Le grandi storie e le più belle favole, di solito, cominciano sempre con "c'era una volta..." Una frase diventata ormai famosa, che spesso presuppone si parli di un tempo lontano e misterioso. Calata nel contesto calcistico contemporaneo del Verona, tale frase potrebbe essere usata per dire: "c'era una volta il gol". Un'affermazione appropriata, perchè sembra davvero che sia passato tanto (troppo) tempo dall'ultimo gol dei gialloblù. In realtà era il 19 agosto, quando Pazzini siglò dal dischetto il rigore che portò sul 1 a 3 il risultato con il Napoli al Bentegodi. Dopo quella rete però, più niente, per cinque lunghe giornate. Il Verona è l'unica squadra di Serie A a non aver ancora segnato su azione. Un primato che lungo le rive dell'Adige avrebbero volentieri evitato.

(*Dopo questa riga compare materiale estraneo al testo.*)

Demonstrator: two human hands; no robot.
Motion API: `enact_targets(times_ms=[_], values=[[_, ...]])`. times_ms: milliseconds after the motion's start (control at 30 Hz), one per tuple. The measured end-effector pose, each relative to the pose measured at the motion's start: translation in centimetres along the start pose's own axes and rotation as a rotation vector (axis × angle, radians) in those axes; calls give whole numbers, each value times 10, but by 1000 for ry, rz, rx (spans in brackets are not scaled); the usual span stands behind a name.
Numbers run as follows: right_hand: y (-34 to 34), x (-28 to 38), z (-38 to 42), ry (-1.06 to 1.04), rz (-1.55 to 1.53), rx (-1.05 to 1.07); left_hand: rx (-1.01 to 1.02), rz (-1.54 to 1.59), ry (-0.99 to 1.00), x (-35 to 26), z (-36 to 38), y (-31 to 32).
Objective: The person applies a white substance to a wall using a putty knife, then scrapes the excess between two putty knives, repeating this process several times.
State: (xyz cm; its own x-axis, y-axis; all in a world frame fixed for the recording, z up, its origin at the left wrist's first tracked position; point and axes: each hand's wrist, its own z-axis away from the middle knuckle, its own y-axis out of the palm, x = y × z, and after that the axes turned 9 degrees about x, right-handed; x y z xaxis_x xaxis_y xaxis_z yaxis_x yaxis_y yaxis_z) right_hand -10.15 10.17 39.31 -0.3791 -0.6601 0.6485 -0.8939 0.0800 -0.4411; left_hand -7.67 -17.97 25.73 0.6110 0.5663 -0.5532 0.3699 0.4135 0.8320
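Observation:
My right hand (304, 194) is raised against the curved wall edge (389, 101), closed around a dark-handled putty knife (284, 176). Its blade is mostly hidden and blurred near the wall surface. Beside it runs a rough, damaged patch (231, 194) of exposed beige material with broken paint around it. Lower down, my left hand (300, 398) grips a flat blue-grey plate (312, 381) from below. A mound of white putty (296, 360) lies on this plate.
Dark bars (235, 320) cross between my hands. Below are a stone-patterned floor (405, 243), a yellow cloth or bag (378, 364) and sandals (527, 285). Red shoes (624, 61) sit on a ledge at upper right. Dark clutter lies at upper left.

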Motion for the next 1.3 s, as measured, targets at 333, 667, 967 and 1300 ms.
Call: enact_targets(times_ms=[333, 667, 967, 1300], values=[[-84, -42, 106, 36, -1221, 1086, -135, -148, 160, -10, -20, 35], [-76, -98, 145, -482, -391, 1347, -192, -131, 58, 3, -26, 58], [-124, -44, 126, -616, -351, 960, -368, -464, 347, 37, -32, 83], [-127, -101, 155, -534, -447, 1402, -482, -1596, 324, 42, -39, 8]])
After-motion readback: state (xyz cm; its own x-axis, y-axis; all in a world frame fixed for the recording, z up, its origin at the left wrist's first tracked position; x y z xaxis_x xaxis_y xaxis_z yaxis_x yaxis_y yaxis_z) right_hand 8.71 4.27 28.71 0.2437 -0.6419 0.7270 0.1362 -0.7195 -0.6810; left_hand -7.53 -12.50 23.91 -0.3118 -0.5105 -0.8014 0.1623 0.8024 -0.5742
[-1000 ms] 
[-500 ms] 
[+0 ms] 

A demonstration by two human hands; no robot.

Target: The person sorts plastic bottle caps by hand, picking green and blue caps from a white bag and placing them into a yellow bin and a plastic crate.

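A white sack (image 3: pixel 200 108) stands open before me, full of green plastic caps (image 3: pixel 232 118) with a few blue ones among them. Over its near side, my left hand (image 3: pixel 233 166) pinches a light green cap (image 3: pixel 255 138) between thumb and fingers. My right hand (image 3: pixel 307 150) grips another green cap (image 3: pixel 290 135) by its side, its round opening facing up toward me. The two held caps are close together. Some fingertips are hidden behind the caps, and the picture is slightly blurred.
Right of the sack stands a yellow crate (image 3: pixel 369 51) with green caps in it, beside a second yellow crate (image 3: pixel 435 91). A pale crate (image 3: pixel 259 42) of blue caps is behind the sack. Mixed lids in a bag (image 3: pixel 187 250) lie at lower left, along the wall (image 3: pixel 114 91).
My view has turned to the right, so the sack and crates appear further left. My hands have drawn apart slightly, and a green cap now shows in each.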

I gialloblù non sono solo la squadra con meno reti dell'intero campionato (1 gol in sei partite, primato in coabitazione col Benevento), ma pure una di quelle che, numeri alla mano, calcia di meno verso la porta avversaria. Un calo drastico nell'attitudine offensiva  rispetto al recente passato che non può essere giustificato solo con il cambio di categoria. Certo, il passaggio Serie B/Serie A ha sicuramente influito, ma i motivi, come si è visto bene nella partita di questo pomeriggio con la Lazio, sono anche altri. Il 4-3-3 di Pecchia dava delle buone garanzie difensive in Serie B, garanzie che quest'anno non riesce a dare più. Per questo motivo l'allenatore formiano chiede spesso ai suoi due esterni offensivi maggiore copertura e sacrificio in difesa. Questo però porta il Verona a rimanere troppo schiacciato dietro per lunghi tratti di gara, lasciando il solo centravanti a lottare contro la difesa avversaria. Pazzini, sia nel primo tempo con la Lazio che nei 70 minuti giocati con la Sampdoria si è trovato a giocare nel deserto, in completa solitudine e con pochissime probabilità di vincere i duelli impari con i due o tre avversari che lo circondavano. Un problema che si riscontra ogni volta che i gialloblù non hanno modo di salire manovrando la palla e si trovano costretti al lancio lungo. Per gli avversari è quindi fin troppo facile andare a recuperare palla e disinnescare così sul nascere i possibili contropiede. Quando poi i ragazzi di Pecchia riescono ad arrivare in attacco attraverso il possesso palla, manca spesso la capacità di creare occasioni da gol (questo è particolarmente evidente quando ad agire da esterni sono giocatori come Valoti, Fares e Bearzotti, molto utili per corsa e dedizione, ma con meno qualità nel saltare il diretto avversario).

Insomma, Pecchia si trova nella difficile posizione di dover decidere se puntare su giocatori con maggiore qualità come Verde o Cerci o se schierare elementi più duttili e abituati al sacrificio, per aiutare una squadra che in fase difensiva continua a faticare. Quel che è certo è che Pazzini lì davanti deve essere assistito di più e meglio. In questo senso gli spezzoni di match giocati da Kean e Lee potrebbero dare delle indicazioni interessanti all'allenatore. Pecchia sa che il tempo a sua disposizione per cercare di ribaltare una situazione già diventata difficile non è poi così tanto. Dovrà essere bravo a sistemare i suoi migliorando la fase offensiva e allo stesso tempo, mantenendo l'equilibrio sul campo. I gialloblù necessitano di un cambio di marcia immediato, già dalla partita di domenica prossima con il Torino.

La speranza è quella di poter tornare presto a parlare del Verona senza frasi ed allusioni a favole e tempi lontani, ma piuttosto raccontando la cronaca di un bel gol e, finalmente, di una bella vittoria.